溢れた涙はとどまることを知らないのかぽろぽろといくつもいくつも零れ落ちる。綺麗なそれが零れるのはとても円堂に似合っているけど同時にすごく勿体ない気がして…そっとその雫に唇を寄せる。ぽたりと唇に落ちたその雫は俺のそれに触れた瞬間に形を変えて…滲んだそれはしょっぱい味をもたらしてくれて君が生きてることを実感させてくれて…気付くときつく掻き抱いていた。


「好きだ…大好きだ…円堂!」


君は俺を求めていて、俺のことだけを考えてくれる時間があって、俺だけを見てくれていて…大好きなサッカーよりも俺との気持ちを優先してくれるから……俺と同じ気持ちでいるなら…気持ちを隠す必要はなくなるだろ?
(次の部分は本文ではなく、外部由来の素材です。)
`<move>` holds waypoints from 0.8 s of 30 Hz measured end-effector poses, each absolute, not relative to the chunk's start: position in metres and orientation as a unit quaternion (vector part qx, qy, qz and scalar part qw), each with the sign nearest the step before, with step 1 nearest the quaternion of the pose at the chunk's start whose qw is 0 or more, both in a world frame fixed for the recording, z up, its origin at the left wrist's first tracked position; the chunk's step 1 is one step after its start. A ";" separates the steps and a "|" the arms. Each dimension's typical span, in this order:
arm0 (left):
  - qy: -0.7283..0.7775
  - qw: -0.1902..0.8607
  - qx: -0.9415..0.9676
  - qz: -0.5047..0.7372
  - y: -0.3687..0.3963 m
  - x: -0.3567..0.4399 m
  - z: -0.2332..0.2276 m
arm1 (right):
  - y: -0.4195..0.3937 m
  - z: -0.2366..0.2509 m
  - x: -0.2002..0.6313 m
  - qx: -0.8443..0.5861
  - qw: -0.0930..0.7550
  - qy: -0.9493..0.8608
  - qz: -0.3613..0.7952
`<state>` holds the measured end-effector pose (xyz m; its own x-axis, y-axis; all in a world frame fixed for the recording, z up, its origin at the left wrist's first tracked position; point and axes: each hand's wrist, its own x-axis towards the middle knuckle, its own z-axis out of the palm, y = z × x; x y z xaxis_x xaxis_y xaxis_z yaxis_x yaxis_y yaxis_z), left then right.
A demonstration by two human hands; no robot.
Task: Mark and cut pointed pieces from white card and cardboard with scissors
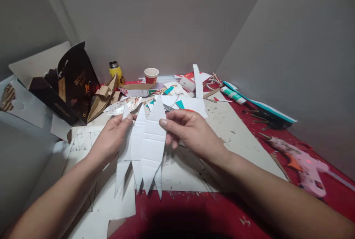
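Observation:
Both hands hold up a stack of white cardboard cut-outs [144, 146], long pointed shapes with scored fold lines, fanned out above the table. My left hand [111, 139] pinches their left edge with thumb on top. My right hand [191, 131] grips the right edge of the front piece between thumb and fingers. The pointed lower tips hang over a white cardboard sheet [244, 139] and the red tablecloth [194, 213].
A pink glue gun [299, 163] lies at the right. A dark printed box [72, 83] stands at the left. Behind are a yellow bottle [115, 70], a red paper cup [151, 75], a glue tube [233, 95] and several paper scraps. Grey walls close in behind.

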<state>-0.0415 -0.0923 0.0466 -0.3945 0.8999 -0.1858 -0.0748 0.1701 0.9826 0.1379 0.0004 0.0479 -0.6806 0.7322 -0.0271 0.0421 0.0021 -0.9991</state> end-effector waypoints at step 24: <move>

二人の身体が密着した場所からじわじわと相手の体温が感じられてじわじわと胸が締め付けられる今、この瞬間にお前は俺のことだけ考えていて…そっと控えめに腕が背中に回される。あぁ…恋が成就するというのはこういうことなのか…

嬉しいけど切なくて…胸を鳴らすこの甘い疼きは消えることなく

俺は一人でサッカーをしていた時いつもこの気持ちを感じていたんだ…円堂


「もう…離さない」


そう言った瞬間にぎゅっと強く抱き締められる感覚を感じながら俺は初めて円堂のその唇に唇をそっと重ねた。